Biostimulants have also been tested on other important turfgrass species. Elliot and Prevatte (1996) reported no positive effects for seaweed extracts on hybrid bermudagrass (Cynodon dactylon × C. transvaalensis) growth or quality. In tall fescue, seaweed extracts improved post-transplant rooting and quality of tall fescue sod (Zhang et al., 2003a). In creeping bentgrass, Aamlid et al. (2017) reported a faster grow-in on plots receiving amino acid-based biostimulants than on plots receiving mineral fertilizers. Xu and Huang (2010) reported improved turfgrass quality with sea plant extracts and microorganisms. However, a previous experiment (Aamlid and Hanslin, 2009) indicated that, on average, none of the tested biostimulants caused significant improvements in the overall impression of turfgrass [creeping bentgrass, perennial ryegrass, and kentucky bluegrass (Poa pratensis)] compared with control mineral fertilizer treatments. Only few improvements in foliar N uptake were reported by Stiegler et al. (2013) when single amino acid-based biostimulants were applied and compared with mineral fertilizers on creeping bentgrass. These last authors also reported that glycine was better absorbed than potassium nitrate, but none of the studied amino acid-based biostimulants exceeded urea N absorption. Another negative effect on creeping bentgrass due to a microbial inoculant biostimulant application was a delay in germination (Butler et al., 2007) or a N leaching increase when establishing a new golf green (Butler et al., 2012). Zhang et al. (2003b) and Zhang and Ervin (2008) reported that seaweed extracts and humic substances may be beneficial supplements for reducing standard fertilizer and fungicide inputs, while maintaining adequate health for creeping bentgrass. Zhang et al. (2013b) indicated a positive role for foliar amino acids in creeping bentgrass N summer fertilization programs.

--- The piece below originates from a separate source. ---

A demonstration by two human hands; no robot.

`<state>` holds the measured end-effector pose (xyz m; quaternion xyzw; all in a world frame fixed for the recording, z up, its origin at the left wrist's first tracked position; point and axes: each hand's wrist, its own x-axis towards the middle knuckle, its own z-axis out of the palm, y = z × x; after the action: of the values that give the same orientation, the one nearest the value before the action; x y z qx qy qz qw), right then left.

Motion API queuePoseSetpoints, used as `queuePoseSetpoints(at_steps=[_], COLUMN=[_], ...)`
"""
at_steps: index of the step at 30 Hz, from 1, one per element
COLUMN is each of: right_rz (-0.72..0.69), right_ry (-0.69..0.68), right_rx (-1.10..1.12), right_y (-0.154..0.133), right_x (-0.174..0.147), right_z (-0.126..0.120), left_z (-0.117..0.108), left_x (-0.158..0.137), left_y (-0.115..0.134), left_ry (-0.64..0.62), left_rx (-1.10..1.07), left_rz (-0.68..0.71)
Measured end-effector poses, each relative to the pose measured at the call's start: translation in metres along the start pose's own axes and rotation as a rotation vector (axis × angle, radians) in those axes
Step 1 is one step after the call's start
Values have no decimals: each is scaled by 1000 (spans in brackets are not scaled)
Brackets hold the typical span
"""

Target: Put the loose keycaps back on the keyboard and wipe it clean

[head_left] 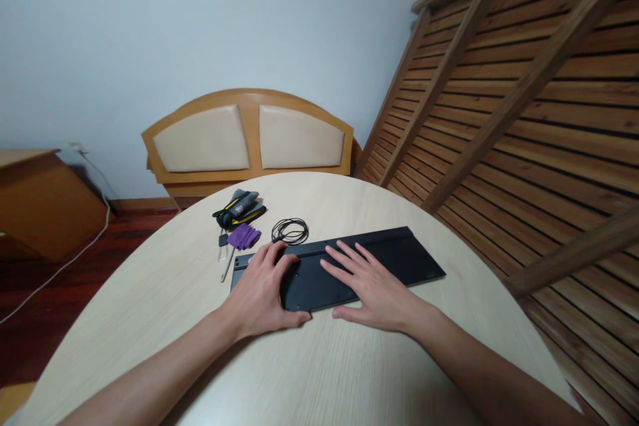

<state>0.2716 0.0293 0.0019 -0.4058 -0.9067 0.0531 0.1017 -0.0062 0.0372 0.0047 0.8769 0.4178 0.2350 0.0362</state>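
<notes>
A black keyboard [394,256] lies face down on the round table, its plain underside up. My left hand [259,293] spans its left part, the thumb at the near edge and the bent fingers over the far side. My right hand [372,286] rests on the middle of the underside with fingers spread, the thumb on the tabletop by the near edge. A thin black cable [290,231] lies coiled just beyond the keyboard's far edge.
Left of the cable lie a purple cloth [244,237], a grey, black and yellow bundle [241,208] and a slim light-coloured tool [227,265]. The pale round table [319,373] has a headboard [254,136] behind it and a slatted wooden frame [499,120] at the right.
</notes>
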Motion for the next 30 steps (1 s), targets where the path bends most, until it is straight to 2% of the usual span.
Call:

Hence there is a need to improve our understanding of the function of biostimulants so that the efficacy of these materials can be improved and industrial processes can be optimized (Brown and Saa, 2015). The main research trend dealing with biostimulants on turfgrass science is in demonstrating that biostimulants are useful when applied before stress situations (heat, drought, disease, and nutrition) to reduce polluting agricultural inputs such as fertilizers and pesticides. A priority for many turfgrass managers is to maintain high-quality turfgrass while minimizing their environmental risk.
The objective of our research was to test three commercial biostimulants on perennial ryegrass in greenhouse conditions considering two hypotheses: 1) the biostimulants increase turfgrass quality, and 2) the use of these biostimulants under nutritional stress reduces mineral fertilization in a turfgrass fertilization program.